» Directions
Only the pictures are to be left out; write out the rest of the data exactly.

» Data extract

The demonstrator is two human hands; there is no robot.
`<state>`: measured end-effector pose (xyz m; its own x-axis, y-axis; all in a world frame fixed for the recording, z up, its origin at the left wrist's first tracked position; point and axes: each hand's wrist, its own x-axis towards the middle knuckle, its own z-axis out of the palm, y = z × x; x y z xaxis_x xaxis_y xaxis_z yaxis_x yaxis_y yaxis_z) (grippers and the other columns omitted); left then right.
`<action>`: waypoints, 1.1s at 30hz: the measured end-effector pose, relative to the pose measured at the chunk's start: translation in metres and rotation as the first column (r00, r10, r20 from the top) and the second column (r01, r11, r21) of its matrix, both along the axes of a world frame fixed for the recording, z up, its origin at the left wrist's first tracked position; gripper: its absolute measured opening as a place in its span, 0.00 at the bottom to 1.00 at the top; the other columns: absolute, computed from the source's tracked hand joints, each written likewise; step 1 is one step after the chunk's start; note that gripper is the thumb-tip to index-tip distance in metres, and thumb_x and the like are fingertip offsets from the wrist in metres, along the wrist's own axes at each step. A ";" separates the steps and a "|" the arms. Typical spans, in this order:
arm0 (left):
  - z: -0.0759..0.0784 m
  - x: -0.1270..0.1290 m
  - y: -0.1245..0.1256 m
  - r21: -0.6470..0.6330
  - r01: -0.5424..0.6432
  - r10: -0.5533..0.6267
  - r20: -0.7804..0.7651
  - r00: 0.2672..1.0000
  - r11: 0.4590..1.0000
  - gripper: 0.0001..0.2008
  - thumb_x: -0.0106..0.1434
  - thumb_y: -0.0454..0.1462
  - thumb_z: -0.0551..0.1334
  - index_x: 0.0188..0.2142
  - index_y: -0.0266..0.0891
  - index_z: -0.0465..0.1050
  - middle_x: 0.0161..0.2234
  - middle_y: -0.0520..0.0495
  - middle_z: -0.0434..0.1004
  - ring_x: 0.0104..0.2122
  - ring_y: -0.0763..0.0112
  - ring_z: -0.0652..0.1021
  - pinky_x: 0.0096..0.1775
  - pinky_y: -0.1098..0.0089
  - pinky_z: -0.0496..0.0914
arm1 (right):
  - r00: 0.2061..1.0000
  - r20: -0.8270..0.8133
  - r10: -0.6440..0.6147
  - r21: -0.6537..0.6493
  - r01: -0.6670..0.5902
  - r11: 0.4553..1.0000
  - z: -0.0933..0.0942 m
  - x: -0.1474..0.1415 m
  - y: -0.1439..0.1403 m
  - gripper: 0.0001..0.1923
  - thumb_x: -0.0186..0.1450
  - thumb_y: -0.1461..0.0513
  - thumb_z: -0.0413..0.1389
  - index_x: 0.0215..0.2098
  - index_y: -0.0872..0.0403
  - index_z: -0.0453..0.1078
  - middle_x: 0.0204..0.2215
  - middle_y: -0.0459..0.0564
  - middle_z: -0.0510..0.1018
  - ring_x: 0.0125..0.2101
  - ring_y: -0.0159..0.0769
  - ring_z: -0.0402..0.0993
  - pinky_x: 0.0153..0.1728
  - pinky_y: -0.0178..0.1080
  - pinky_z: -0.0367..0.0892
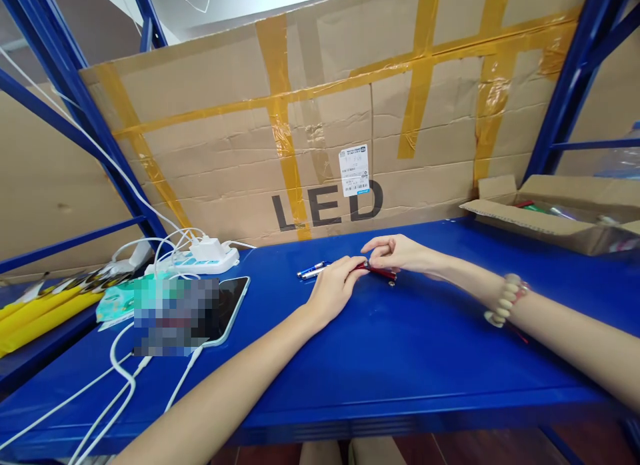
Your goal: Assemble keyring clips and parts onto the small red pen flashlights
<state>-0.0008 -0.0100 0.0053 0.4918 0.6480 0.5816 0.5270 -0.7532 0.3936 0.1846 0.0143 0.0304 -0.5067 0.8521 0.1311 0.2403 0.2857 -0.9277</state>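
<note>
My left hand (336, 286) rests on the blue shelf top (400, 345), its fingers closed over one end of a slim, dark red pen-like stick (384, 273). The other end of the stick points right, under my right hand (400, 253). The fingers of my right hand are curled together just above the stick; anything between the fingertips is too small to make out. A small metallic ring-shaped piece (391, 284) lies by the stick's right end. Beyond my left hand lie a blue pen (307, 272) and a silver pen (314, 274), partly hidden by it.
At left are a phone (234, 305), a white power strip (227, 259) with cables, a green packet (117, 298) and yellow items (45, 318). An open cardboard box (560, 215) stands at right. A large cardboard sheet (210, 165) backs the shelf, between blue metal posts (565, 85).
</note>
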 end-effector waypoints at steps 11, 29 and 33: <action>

» Exercise result
The demonstrator is two human hands; there is no robot.
`<state>`: measured end-effector pose (xyz m; its own x-axis, y-axis; all in a world frame fixed for the recording, z up, its origin at the left wrist's first tracked position; point and axes: each hand's wrist, its own x-axis towards the middle knuckle, its own z-axis out of the palm, y = z × x; x y z xaxis_x xaxis_y xaxis_z yaxis_x yaxis_y yaxis_z) (grippers and the other columns omitted); left then right.
`<action>`: waypoints, 1.1s at 30hz: the measured end-effector pose, relative to the pose measured at the chunk's start: translation in metres and rotation as the first column (r00, r10, r20 from the top) and the second column (r01, r11, r21) of its matrix, both along the axes of a world frame fixed for the recording, z up, its origin at the left wrist's first tracked position; gripper: its absolute measured opening as a place in its span, 0.00 at the bottom to 1.00 at the top; the other columns: absolute, computed from the source's tracked hand joints, each written likewise; step 1 is one step after the chunk's start; note that gripper is the thumb-tip to index-tip distance in metres, and thumb_x and the like are fingertip offsets from the wrist in metres, along the wrist's own axes at each step. A ";" separates the steps and a "|" the arms. Typical spans, in this order:
arm0 (left):
  - z: -0.0759..0.0784 m
  - x: -0.1270..0.1290 m
  - y: -0.1245..0.1256 m
  - r21: -0.6470..0.6330
  - r01: -0.5424..0.6432
  - r10: -0.5533..0.6267
  - r20: -0.7804..0.7651
  - r00: 0.2672..1.0000
  - r11: 0.4590..1.0000
  - gripper: 0.0001..0.2008
  - thumb_x: -0.0106..0.1434
  - thumb_y: -0.0454..0.1462
  - thumb_z: -0.0551..0.1334
  - index_x: 0.0188..0.2142
  - index_y: -0.0266..0.0891
  - index_z: -0.0465..0.1050
  - middle_x: 0.0161..0.2234
  - middle_y: -0.0520..0.0495
  - middle_z: -0.0434..0.1004
  - ring_x: 0.0104..0.2122
  - ring_y: -0.0763..0.0112
  - ring_z: -0.0652..0.1021
  - pinky_x: 0.0096..0.1775
  - pinky_y: -0.1098..0.0089
  - pinky_z: -0.0496..0.0914
arm1 (right):
  - r00: 0.2061..1.0000
  - r20: -0.8270..0.8133
  - r10: -0.6440..0.6147
  - r21: -0.6537..0.6493
  - r01: -0.6670..0.5902
  - r11: 0.4553..1.0000
  - z: -0.0933..0.0942 m
  - x: -0.1474..0.1415 m
  - y: -0.1439..0.1403 m
  - gripper: 0.0001..0.1923
  - thumb_x: -0.0186..0.1450
  - thumb_y: -0.1461..0.0513
  - thumb_z: -0.0413..0.1389
  - index_x: 0.0215..0.2098
  - index_y: -0.0872..0.0403
  - index_z: -0.0453..0.1078
  - middle_x: 0.0204..0.2215
  - middle_y: -0.0459..0.0564
  - middle_z: -0.0510..0.1018
  - ring_x: 0.0125..0.2101
  - ring_y: -0.0159..0.0769
  - ring_z: -0.0402..0.0993
  - pinky_x: 0.0153..0.1728
  - pinky_y: -0.0178..0.1080
  - pinky_z: -0.0367..0.0892
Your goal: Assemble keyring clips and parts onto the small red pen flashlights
<state>-0.0008 -0.0100 0.0053 0.4918 0.6480 0.5816 0.5270 -0.7532 0.3936 0.1846 0.0143 0.0304 -0.5067 0.8521 0.1311 0.2403 0.2857 -0.9277</state>
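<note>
My left hand (336, 286) rests on the blue shelf top (400, 345), its fingers closed over one end of a slim, dark red pen-like stick (384, 273). The other end of the stick points right, under my right hand (400, 253). The fingers of my right hand are curled together just above the stick; anything between the fingertips is too small to make out. A small metallic ring-shaped piece (391, 284) lies by the stick's right end. Beyond my left hand lie a blue pen (307, 272) and a silver pen (314, 274), partly hidden by it.
At left are a phone (234, 305), a white power strip (227, 259) with cables, a green packet (117, 298) and yellow items (45, 318). An open cardboard box (560, 215) stands at right. A large cardboard sheet (210, 165) backs the shelf, between blue metal posts (565, 85).
</note>
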 end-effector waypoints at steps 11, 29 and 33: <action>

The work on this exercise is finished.